Where are Russia’s allies?

BEVERLEY BAXTER February 2 1957

Where are Russia’s allies?

London Letter

BEVERLEY BAXTER

It is a long-established custom to speak well of the dead, but not even a professional flatterer could drop many compliments on the grave of the recently deceased year of 1956. Certainly as far as the nations of Europe are concerned there can be nothing but relief in welcoming the infant New Year of 1957, mewling and puking in the arms of Father Time.

Certainly Sir Anthony Eden was glad to see the old year dead and buried. No bull was ever so harried and tortured by matadors and toreadors, and never did so many people scream for the kill.

ln my time I have seen Churchill howled down in the Commons until at last he strode from the chamber in a black fury. And I remember the day when Ramsay MacDonald was so bullied that his mind became confused and one of his own party shouted. “For God’s sake, sit down, man!”

Nor need we recall at any length the cruel cry of “Speak for England!” when the Labor leader rose at the end of Chamberlain’s speech on the night before the declaration of war against Hitler.

And just to complete the list we can recall without tears that Mussolini’s corpse was strung up like a carcass in a butcher’s shop and Hitler’s corpse was roasted in the fire.

How much easier it is for the president of a company who never has to face anything more menacing than an audience of shareholders who cannot read a balance sheet. His wife at least is safe. One might imagine that men would think twice and then twice again before they embraced politics as a profession; yet the lure of public life never seems to lose its fascination, especially for those who reach the top. I can recall only one man who gave up the premiership without a single regret—Stanley Baldwin.

He was so sick of the whole thing that he just walked out. Yet there are moments when the crowd at the political hull ring shows an unexpected delicacy. It was so on the day when Eden came hack from Jamaica and entered the House just before the end of question time.

The Conservatives gave him a quiet restrained cheer, and the socialists made no unfriendly noises. It was exactly right. Truly the Old Mother of Parliaments is not without dignity on occasion.

What an enigma this man is!
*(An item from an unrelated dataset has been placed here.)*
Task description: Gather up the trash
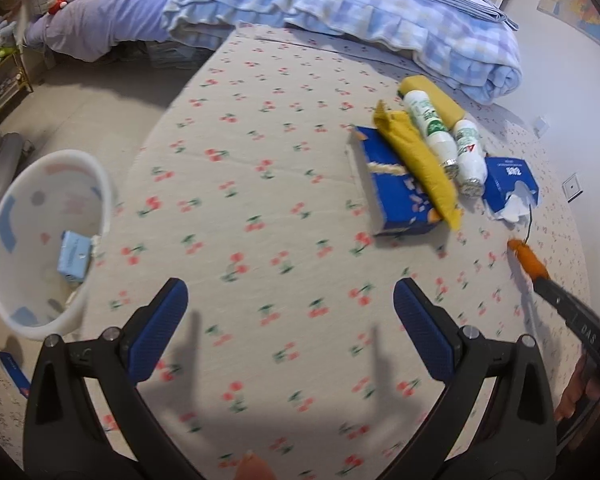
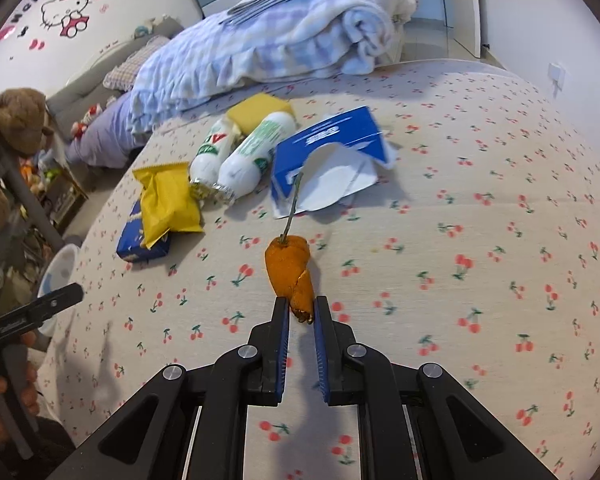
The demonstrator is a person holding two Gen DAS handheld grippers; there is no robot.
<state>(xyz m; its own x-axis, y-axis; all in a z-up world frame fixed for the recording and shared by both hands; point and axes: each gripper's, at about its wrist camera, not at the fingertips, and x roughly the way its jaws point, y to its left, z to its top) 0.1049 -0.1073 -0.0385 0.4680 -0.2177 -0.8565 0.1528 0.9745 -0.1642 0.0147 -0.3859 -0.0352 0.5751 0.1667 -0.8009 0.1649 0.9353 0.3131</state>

I was told by a cabinet minister that on the morning of Eden’s first reappearance in the House the prime minister presided over a cabinet meeting with a complete knowledge of everything that had gone

on in his absence, and, apparently, with complete authority.

Yet Eden had to face a press that varied from complete hostility to reluctant unenthusiastic support. Worse than that, he had to face a nation that moves on wheels and has only a meager supply of petrol. Perhaps this was the major factor in ending his career.

The British, of course, are accustomed to a siege economy. Those lean years of the Hitler war had their compensation inasmuch as people developed a sense of unity, which did much to reduce the hardships of their beleaguered existence. It is so today. No longer does a businessman drive alone to his office, but shares his car with other motorists. The insularity of normal life is replaced by a community sense that has no parallel in ordinary times.

“There comes a moment, as in Hungary, when the instinct for liberty can strike with strength”

Yet the shortage of petrol is not our only problem. Refugee Hungarians have reached these islands in their thousands. The people in the house next to ours in St. John’s Wood—a house that once belonged to Toronto-born Beatrice Lillie— have taken in a Hungarian family consisting of the parents and three small children. Fortunately for them they have a Hungarian relative who was once a scientist and is now driving a lorry and speaks excellent English.

We called on them the other night when the father described the rebellion in Hungary while his brother translated as it went along.

It was a story of terror and brutality beyond description, but it was also a story of bravery and even humor. He told how a crowd of students pulled down a statue of Stalin and in doing so Stalin’s head fell off. Whereupon the students put up a sign reading “Under Repair" and dragged the beheaded tyrant through the streets to the high approval of the crowds.

The year of fate for Russia

We asked the father if he looked forward some day to returning to Hungary. His reply was the same as we hear on every hand: “We would like to make our home in Canada.”

There was a time when every European emigrant wanted to go to the United States but for some reason Canada has become the mecca of the refugees seeking a new life. Nor is this confined merely to nations that are under the iron heel of the Soviets. In France and Britain and Italy I have seen the same curiosity and desire to go to Canada.

They feel that the struggle in Europe between freedom and slavery must come to a head and that the issue will only be decided by force. No wonder they look across the seas.

It is not wishful thinking that makes one believe that 1957 will be the year of fate for Russia. She has not now a single ally in the true sense—not even Communist China.

In the West she sees the coming trade and military alliance of Britain, France, Italy, West Germany and the Benelux countries. Even closer is the threat of her rebellious satellites — Hungary, Poland, Romania and Czechoslovakia. And far across the world she sees the reluctant giant of America, clinging to the dream of isolation yet knowing that no such thing exists.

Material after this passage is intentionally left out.